/couchbase-channels

Manages Couchbase sync for apps where each user has many mobile devices. Experimental.

Primary LanguageJavaScript

This code is one implementation of a process I expect will be common among mobile CouchApps: coordinating sync for millions of mobile devices.

The first target is just registration of devices via an email confirmation loop. The second target is automatic synchronization of all of a users Channels across devices.

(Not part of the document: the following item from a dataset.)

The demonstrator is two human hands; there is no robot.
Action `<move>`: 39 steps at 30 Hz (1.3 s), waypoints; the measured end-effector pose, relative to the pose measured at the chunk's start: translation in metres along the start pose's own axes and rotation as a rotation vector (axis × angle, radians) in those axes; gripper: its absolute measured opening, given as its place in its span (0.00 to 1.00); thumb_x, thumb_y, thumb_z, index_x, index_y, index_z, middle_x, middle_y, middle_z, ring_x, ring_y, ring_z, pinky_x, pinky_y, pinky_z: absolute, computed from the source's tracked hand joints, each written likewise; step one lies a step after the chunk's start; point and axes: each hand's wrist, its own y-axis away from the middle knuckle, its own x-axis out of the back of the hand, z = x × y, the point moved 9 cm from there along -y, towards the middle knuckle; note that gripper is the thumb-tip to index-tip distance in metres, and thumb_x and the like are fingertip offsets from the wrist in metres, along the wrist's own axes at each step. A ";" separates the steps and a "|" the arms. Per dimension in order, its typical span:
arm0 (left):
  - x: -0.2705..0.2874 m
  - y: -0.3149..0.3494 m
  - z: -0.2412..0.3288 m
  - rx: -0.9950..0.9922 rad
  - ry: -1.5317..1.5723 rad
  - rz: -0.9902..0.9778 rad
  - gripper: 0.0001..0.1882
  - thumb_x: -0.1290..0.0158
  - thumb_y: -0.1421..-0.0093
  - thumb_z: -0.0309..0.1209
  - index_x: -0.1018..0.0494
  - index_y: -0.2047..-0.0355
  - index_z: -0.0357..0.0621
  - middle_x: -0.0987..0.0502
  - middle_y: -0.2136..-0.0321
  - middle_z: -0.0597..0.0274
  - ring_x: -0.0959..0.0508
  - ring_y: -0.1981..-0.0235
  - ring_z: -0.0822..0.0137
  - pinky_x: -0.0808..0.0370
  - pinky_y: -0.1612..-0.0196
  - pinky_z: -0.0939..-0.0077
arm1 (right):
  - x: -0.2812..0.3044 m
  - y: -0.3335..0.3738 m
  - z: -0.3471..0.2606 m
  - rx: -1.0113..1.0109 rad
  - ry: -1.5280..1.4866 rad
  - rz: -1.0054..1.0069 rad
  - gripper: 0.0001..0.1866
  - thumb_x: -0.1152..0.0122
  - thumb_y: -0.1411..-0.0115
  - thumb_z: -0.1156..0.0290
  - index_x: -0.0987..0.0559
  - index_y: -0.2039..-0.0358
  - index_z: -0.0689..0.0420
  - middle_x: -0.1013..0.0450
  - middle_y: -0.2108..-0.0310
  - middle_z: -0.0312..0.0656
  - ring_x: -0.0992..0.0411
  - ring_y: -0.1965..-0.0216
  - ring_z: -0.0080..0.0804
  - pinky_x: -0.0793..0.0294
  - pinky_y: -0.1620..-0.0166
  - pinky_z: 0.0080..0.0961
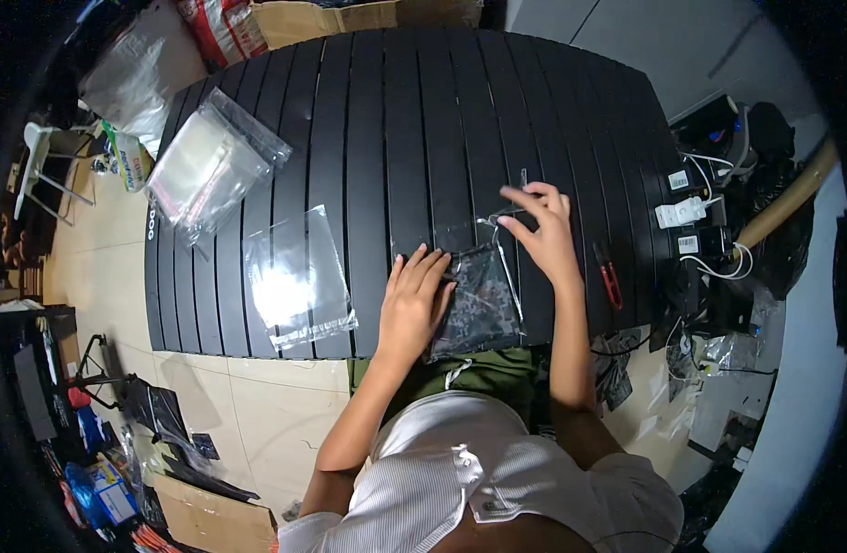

A channel is just a CouchDB database, except it's distributed across potentially multiple users and synchronized via Couchbase CouchSync. Couchbase uses standard CouchDB replication as the communication backbone. All messages between the cloud and devices take place over replication, so the device can always configure its relation to the cloud, even when it is offline. And the cloud can continue to process device updates even if they come in via a non standard route (the photo galleries you created on vacation got synced to your laptop before they got synced to the cloud, but it doesn't matter, all 3 endpoints can still manage the same dataset.)

Couchbase Channels takes the guesswork out of manages lots of databases per user. Currently, today, Aug 22nd, the code barely works, I'm just happy to have a proceedural framework for writing them in place, and some meaningful tests. The tests are in a weird style. Feel free to out compete them in other tests for weirder style.

This repo really contains an application. The application has already spawned an extension to some other frameworks I started on some time ago. So here is how it works.

The app code looks like this:

control.safe("channel", "ready", function(doc) {
    var channel_db = urlDb(doc.syncpoint);
    channel_db.insert({
        _id : 'description',
        name : doc.name
    }, errLog);
});

control.unsafe("device", "new", function(doc) {
  var confirm_code = Math.random().toString().split('.').pop(); // todo better entropy
  sendEmail(doc.owner, confirm_code, function(err) {
    if (err) {
      errLog(err)
    } else {
      doc.state = "confirming";
      doc.confirm_code = confirm_code;
      db.insert(doc, errLog);      .
    }
  });
});

So basically it listens to the Couch _changes feed and pattern matches against doc.type and doc.state. It runs your code on the documents that match it.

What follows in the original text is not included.